**PROBLEM TO WORK ON**. Every record that follows must be set down word for word.

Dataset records
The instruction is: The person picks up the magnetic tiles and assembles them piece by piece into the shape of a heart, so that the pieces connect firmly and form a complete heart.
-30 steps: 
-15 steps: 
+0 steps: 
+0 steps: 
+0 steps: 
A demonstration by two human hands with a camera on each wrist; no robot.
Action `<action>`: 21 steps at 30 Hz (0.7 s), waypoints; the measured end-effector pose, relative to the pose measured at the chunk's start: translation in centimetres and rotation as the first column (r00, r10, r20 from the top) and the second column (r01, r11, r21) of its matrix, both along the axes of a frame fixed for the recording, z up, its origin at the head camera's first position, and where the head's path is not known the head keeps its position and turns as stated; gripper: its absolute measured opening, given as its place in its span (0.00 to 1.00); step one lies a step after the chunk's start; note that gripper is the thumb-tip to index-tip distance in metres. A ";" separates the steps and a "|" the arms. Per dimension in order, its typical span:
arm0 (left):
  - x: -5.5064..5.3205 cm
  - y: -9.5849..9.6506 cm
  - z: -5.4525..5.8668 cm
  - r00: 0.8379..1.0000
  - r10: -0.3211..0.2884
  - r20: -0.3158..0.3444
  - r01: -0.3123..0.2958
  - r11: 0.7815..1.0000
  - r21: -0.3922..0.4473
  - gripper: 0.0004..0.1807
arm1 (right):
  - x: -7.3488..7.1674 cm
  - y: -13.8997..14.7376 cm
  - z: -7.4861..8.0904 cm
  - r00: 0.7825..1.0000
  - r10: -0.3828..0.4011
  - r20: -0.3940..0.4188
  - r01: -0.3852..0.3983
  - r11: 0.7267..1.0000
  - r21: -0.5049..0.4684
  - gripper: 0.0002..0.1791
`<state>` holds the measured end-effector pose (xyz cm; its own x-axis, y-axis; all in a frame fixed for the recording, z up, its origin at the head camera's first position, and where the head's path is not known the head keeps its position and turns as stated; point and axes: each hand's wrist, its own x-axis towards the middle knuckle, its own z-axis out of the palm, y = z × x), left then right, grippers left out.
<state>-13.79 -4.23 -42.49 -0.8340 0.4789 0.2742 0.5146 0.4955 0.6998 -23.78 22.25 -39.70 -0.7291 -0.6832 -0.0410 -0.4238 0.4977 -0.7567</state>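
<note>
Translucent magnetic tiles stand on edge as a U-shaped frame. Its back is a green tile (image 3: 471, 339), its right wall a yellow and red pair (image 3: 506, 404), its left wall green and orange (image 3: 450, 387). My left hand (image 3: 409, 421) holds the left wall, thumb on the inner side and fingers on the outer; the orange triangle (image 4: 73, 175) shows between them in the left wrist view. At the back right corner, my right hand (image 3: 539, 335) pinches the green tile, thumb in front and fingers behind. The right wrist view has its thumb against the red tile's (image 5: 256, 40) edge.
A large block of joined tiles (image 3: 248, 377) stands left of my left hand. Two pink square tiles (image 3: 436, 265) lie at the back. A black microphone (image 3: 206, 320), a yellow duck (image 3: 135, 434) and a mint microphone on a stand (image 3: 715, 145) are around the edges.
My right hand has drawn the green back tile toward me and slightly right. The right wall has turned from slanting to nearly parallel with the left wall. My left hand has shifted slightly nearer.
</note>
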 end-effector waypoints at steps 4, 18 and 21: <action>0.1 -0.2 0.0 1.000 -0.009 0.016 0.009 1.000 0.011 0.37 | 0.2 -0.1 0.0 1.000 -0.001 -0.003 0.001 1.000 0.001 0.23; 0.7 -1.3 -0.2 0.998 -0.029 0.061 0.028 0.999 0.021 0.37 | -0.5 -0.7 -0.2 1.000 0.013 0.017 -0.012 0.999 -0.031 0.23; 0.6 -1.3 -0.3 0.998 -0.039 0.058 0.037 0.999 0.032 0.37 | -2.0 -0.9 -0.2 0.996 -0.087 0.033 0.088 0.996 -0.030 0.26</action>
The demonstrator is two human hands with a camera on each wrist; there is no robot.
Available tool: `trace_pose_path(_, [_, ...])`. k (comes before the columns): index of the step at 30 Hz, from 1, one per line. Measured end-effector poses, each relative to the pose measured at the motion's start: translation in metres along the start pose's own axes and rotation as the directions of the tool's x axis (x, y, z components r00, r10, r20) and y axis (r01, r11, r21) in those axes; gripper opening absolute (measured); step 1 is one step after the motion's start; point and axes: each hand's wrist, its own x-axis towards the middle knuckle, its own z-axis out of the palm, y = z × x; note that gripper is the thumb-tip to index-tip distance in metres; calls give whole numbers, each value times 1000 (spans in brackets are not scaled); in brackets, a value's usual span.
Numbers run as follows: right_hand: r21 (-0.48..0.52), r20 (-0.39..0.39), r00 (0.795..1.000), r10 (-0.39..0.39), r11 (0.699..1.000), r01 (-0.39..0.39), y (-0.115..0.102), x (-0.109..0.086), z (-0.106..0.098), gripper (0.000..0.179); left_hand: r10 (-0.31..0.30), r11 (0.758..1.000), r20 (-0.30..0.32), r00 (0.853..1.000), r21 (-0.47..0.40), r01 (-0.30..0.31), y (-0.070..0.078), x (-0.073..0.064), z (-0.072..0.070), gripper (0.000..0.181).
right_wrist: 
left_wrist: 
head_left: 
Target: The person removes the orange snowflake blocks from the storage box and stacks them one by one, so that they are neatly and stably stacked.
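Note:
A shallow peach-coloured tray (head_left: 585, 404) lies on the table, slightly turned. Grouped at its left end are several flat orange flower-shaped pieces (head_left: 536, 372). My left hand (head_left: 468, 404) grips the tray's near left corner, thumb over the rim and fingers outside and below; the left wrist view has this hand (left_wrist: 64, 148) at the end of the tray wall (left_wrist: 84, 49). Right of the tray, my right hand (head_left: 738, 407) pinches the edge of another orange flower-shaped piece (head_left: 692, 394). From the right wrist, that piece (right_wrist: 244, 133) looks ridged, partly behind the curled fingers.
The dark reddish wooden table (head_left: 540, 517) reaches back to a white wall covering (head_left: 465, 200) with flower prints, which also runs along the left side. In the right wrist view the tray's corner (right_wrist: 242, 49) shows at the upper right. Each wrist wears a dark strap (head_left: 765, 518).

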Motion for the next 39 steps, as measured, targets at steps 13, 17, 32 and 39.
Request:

**TASK OUTPUT**.
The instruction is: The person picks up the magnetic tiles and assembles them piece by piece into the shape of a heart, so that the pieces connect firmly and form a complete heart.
-30 steps: 
-15 steps: 
+0 steps: 
+0 steps: 
+0 steps: 
A demonstration by two human hands with a camera on each wrist; no robot.
Action `<action>`: 21 steps at 30 Hz (0.7 s), waypoints; the measured end-effector pose, relative to the pose measured at the chunk's start: translation in centimetres and rotation as the first column (r00, r10, r20 from the top) and the second column (r01, r11, r21) of its matrix, both along the axes of a frame fixed for the recording, z up, its origin at the head camera's first position, and where the head's path is not known the head keeps its position and turns as stated; gripper: its absolute measured opening, given as its place in its span (0.00 to 1.00); step one lies a step after the chunk's start; note that gripper is the thumb-tip to index-tip distance in metres. A ";" separates the steps and a "|" the arms. Per dimension in order, its typical span:
arm0 (left):
  - x: -5.5064..5.3205 cm
  - y: -9.5849..9.6506 cm
  - z: -5.4525..5.8668 cm
  - r00: 0.8379..1.0000
  - r10: -0.3211..0.2884
  - r20: -0.3158..0.3444
  - r01: -0.3123..0.2958
  - r11: 0.7815..1.0000
  - r21: -0.3922..0.4473
  - gripper: 0.0004..0.1807
arm1 (right):
  - x: -7.3488..7.1674 cm
  - y: -13.8997..14.7376 cm
  - z: -7.4861..8.0904 cm
  - r00: 0.7825..1.0000
  - r10: -0.3828..0.4011
  - r20: -0.3940..0.4188
  - r01: -0.3852..0.3983
  - r11: 0.7267..1.0000
  - r21: -0.5049..0.4684
  - gripper: 0.0002..0.1791
`<state>` holds the measured end-effector pose (xyz cm; its own x-axis, y-axis; all in a frame fixed for the recording, z up, its origin at the head camera's first position, and where the head's path is not known the head keeps its position and turns as stated; point and axes: each hand's wrist, its own x-axis towards the middle knuckle, its own z-axis out of the palm, y = z × x), left then right, grippers left out.
<state>-13.79 -4.23 -42.49 -0.8340 0.4789 0.2742 0.5146 0.4955 0.6998 -23.78 22.25 -39.70 -0.7291 -0.6832 -0.0410 -0.4238 0.4977 -0.7567</state>
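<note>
Translucent magnetic tiles stand on edge as a U-shaped frame. Its back is a green tile (image 3: 471, 339), its right wall a yellow and red pair (image 3: 506, 404), its left wall green and orange (image 3: 450, 387). My left hand (image 3: 409, 421) holds the left wall, thumb on the inner side and fingers on the outer; the orange triangle (image 4: 73, 175) shows between them in the left wrist view. At the back right corner, my right hand (image 3: 539, 335) pinches the green tile, thumb in front and fingers behind. The right wrist view has its thumb against the red tile's (image 5: 256, 40) edge.
A large block of joined tiles (image 3: 248, 377) stands left of my left hand. Two pink square tiles (image 3: 436, 265) lie at the back. A black microphone (image 3: 206, 320), a yellow duck (image 3: 135, 434) and a mint microphone on a stand (image 3: 715, 145) are around the edges.
My right hand has drawn the green back tile toward me and slightly right. The right wall has turned from slanting to nearly parallel with the left wall. My left hand has shifted slightly nearer.
</note>
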 end-effector waypoints at steps 4, 18 and 21: <action>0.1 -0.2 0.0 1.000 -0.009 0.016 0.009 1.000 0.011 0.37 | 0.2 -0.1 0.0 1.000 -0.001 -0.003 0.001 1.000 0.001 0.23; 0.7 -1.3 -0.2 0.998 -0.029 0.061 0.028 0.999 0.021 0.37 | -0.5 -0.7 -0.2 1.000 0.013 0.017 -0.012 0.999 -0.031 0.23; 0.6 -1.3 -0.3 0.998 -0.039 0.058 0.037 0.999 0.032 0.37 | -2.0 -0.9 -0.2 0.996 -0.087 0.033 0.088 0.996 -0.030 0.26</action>
The demonstrator is two human hands with a camera on each wrist; there is no robot.
Available tool: `trace_pose_path(_, [_, ...])`. k (comes before the columns): index of the step at 30 Hz, from 1, one per line. Measured end-effector poses, each relative to the pose measured at the motion's start: translation in metres along the start pose's own axes and rotation as the directions of the tool's x axis (x, y, z components r00, r10, r20) and y axis (r01, r11, r21) in those axes; gripper opening absolute (measured); step 1 is one step after the motion's start; point and axes: each hand's wrist, its own x-axis towards the middle knuckle, its own z-axis out of the palm, y = z × x; note that gripper is the thumb-tip to index-tip distance in metres; calls give whole numbers, each value times 1000 (spans in brackets are not scaled); in brackets, a value's usual span.
Numbers run as follows: right_hand: r21 (-0.48..0.52), r20 (-0.39..0.39), r00 (0.795..1.000), r10 (-0.39..0.39), r11 (0.699..1.000), r01 (-0.39..0.39), y (-0.115..0.102), x (-0.109..0.086), z (-0.106..0.098), gripper (0.000..0.179); left_hand: r10 (-0.31..0.30), r11 (0.758..1.000), r20 (-0.30..0.32), r00 (0.853..1.000), r21 (-0.47..0.40), r01 (-0.30..0.31), y (-0.070..0.078), x (-0.073..0.064), z (-0.072..0.070), gripper (0.000..0.181).
right_wrist: 
left_wrist: 
head_left: 
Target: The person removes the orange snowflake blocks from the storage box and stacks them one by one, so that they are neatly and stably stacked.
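Note:
A shallow peach-coloured tray (head_left: 585, 404) lies on the table, slightly turned. Grouped at its left end are several flat orange flower-shaped pieces (head_left: 536, 372). My left hand (head_left: 468, 404) grips the tray's near left corner, thumb over the rim and fingers outside and below; the left wrist view has this hand (left_wrist: 64, 148) at the end of the tray wall (left_wrist: 84, 49). Right of the tray, my right hand (head_left: 738, 407) pinches the edge of another orange flower-shaped piece (head_left: 692, 394). From the right wrist, that piece (right_wrist: 244, 133) looks ridged, partly behind the curled fingers.
The dark reddish wooden table (head_left: 540, 517) reaches back to a white wall covering (head_left: 465, 200) with flower prints, which also runs along the left side. In the right wrist view the tray's corner (right_wrist: 242, 49) shows at the upper right. Each wrist wears a dark strap (head_left: 765, 518).
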
Motion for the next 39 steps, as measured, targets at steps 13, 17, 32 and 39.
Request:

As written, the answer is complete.